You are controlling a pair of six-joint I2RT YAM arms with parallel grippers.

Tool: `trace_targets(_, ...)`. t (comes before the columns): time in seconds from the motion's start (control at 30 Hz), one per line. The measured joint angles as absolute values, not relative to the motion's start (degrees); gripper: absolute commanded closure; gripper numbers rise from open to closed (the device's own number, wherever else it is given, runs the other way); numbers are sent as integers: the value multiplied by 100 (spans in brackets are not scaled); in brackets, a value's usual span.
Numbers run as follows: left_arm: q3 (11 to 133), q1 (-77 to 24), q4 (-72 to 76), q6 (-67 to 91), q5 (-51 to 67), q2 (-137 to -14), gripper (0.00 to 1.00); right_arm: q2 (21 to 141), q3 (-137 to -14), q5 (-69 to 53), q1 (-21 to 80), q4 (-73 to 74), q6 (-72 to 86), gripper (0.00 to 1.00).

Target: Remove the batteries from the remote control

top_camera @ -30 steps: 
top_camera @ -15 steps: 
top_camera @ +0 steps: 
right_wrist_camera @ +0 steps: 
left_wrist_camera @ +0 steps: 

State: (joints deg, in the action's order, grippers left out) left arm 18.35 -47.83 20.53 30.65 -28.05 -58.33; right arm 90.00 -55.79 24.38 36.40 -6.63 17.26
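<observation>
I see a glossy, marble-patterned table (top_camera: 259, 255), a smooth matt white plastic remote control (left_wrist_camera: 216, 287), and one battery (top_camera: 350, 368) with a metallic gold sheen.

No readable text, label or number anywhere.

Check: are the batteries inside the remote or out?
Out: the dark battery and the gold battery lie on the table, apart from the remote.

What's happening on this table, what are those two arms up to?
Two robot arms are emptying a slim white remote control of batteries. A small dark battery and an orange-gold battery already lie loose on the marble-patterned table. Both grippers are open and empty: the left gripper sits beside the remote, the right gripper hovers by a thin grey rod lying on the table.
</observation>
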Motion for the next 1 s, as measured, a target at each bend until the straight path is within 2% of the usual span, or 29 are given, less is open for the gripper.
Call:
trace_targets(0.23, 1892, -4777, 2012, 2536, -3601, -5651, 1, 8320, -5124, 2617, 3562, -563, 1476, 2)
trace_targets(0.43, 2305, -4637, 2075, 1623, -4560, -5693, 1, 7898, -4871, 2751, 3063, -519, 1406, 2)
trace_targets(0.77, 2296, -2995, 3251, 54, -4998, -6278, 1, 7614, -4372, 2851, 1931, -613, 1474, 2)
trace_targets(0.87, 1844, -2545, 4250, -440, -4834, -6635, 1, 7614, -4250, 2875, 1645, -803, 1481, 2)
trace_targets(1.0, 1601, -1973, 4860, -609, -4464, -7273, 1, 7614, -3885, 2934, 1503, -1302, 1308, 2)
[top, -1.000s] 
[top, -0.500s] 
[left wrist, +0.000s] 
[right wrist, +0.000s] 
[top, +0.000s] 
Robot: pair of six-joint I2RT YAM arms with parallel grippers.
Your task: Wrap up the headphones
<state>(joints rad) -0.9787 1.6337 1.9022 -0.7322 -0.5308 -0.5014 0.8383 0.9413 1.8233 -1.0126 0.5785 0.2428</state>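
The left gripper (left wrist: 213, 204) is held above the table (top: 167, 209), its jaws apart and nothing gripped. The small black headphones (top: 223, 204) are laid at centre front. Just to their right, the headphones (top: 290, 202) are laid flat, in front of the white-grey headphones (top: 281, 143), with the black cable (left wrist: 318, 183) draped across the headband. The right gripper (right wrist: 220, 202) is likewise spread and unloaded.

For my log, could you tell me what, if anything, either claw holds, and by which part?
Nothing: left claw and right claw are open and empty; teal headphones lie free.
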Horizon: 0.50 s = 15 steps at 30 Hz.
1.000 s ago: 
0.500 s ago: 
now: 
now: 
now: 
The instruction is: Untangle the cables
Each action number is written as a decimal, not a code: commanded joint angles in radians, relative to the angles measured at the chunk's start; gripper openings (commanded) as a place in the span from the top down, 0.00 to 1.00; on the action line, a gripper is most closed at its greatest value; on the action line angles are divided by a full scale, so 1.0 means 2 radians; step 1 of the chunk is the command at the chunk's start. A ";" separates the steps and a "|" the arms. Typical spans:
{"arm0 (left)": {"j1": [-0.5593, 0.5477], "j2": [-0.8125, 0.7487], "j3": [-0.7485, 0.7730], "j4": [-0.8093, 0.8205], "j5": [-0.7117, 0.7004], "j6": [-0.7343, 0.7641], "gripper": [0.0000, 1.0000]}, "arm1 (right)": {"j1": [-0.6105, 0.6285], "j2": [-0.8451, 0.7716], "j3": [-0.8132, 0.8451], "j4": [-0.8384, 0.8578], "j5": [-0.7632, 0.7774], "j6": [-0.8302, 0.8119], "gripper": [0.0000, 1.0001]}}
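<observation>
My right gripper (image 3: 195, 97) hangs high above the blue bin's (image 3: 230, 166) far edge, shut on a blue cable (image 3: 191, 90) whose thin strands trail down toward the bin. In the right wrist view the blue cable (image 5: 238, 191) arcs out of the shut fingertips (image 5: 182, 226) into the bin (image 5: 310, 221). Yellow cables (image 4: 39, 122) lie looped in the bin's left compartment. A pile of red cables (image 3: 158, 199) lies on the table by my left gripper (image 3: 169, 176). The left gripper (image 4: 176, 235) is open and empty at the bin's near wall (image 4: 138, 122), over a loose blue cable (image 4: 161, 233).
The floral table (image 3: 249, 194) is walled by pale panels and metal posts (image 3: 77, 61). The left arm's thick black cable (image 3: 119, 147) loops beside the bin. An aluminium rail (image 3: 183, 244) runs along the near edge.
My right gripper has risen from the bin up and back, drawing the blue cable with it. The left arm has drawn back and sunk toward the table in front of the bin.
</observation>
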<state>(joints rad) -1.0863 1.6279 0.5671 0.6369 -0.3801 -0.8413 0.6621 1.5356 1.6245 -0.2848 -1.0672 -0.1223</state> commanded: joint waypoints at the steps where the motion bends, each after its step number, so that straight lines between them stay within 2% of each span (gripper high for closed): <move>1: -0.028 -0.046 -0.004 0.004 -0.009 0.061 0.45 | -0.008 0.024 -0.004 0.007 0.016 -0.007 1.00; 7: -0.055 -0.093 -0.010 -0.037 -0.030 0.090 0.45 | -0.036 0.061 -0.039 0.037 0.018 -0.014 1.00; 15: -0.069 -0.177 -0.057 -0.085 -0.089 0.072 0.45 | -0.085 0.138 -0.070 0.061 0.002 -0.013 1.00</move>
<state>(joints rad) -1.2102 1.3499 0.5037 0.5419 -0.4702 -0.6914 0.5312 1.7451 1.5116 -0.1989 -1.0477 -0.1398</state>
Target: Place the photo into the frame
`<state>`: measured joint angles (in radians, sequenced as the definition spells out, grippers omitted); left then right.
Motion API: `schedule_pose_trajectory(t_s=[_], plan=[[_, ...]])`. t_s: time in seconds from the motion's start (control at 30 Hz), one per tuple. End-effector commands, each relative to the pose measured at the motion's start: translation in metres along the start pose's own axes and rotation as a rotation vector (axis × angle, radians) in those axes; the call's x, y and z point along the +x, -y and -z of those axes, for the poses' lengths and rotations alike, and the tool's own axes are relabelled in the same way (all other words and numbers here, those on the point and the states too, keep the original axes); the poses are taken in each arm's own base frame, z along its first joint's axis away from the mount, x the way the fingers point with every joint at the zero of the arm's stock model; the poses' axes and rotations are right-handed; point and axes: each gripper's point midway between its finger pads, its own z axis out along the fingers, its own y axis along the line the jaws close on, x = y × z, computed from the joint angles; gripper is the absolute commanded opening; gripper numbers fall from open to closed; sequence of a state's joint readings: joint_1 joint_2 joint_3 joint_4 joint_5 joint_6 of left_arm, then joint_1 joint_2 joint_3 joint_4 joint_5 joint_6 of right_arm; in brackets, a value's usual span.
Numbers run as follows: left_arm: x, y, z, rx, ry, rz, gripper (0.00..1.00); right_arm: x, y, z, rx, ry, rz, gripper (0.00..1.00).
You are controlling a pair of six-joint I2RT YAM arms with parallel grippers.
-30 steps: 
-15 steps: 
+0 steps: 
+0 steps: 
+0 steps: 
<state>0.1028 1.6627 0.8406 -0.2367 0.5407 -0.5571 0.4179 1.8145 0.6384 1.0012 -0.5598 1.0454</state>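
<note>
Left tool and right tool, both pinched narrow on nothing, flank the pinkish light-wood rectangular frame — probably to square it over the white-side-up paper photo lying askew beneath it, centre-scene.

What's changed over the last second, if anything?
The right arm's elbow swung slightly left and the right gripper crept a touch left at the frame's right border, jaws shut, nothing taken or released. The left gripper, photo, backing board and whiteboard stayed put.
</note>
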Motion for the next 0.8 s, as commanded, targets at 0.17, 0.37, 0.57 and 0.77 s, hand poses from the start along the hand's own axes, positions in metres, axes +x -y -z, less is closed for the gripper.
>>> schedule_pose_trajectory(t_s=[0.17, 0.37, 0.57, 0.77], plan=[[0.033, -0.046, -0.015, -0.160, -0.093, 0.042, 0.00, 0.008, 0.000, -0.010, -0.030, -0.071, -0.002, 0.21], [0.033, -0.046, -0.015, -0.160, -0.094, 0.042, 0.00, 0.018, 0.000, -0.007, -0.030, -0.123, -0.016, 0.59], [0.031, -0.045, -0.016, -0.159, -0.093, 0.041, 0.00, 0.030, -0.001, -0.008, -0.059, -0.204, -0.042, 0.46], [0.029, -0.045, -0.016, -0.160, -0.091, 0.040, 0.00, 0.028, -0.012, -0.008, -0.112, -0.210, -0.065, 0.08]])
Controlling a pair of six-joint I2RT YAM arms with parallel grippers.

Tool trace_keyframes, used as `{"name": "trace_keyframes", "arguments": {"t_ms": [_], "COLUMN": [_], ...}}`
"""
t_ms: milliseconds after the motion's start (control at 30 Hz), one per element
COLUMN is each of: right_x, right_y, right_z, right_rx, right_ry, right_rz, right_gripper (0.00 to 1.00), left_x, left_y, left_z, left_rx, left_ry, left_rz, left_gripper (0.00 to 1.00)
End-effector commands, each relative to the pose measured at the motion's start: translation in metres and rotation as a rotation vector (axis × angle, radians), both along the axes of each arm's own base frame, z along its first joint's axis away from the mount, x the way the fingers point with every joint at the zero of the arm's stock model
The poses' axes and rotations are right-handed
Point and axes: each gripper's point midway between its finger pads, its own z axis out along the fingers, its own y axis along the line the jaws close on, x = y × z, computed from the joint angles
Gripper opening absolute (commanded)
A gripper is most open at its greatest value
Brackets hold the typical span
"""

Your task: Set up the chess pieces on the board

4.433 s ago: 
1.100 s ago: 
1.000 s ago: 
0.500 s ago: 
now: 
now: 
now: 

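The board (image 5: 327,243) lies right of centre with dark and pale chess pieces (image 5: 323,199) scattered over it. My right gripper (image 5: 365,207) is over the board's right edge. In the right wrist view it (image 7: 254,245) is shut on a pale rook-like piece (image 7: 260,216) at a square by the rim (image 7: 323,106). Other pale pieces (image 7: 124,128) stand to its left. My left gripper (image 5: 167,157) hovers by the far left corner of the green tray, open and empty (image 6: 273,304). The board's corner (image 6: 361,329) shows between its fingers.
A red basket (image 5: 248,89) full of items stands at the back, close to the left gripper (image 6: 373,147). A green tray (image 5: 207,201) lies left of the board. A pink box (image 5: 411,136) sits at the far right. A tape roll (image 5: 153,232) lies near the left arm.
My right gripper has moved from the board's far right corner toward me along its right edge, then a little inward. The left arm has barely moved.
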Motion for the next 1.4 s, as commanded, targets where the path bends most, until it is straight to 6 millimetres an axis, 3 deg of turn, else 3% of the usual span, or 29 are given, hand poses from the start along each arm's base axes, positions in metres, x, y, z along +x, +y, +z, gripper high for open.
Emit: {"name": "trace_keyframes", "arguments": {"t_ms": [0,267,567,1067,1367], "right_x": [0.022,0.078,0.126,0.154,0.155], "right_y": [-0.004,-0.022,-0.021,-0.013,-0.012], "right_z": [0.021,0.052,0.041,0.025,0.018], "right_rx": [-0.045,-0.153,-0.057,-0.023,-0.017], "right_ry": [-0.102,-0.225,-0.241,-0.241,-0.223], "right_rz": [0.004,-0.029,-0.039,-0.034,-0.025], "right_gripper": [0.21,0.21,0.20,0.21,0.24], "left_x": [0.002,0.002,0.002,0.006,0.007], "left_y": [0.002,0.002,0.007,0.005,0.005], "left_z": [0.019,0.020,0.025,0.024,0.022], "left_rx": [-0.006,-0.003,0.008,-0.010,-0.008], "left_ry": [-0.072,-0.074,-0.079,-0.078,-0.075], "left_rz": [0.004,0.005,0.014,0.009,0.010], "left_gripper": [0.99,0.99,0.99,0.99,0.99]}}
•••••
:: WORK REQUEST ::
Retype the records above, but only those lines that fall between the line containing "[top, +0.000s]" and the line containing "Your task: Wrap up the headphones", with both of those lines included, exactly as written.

:: YOUR SOLUTION ::
[top, +0.000s] 
Robot: pair of six-joint I2RT YAM arms with parallel grippers.
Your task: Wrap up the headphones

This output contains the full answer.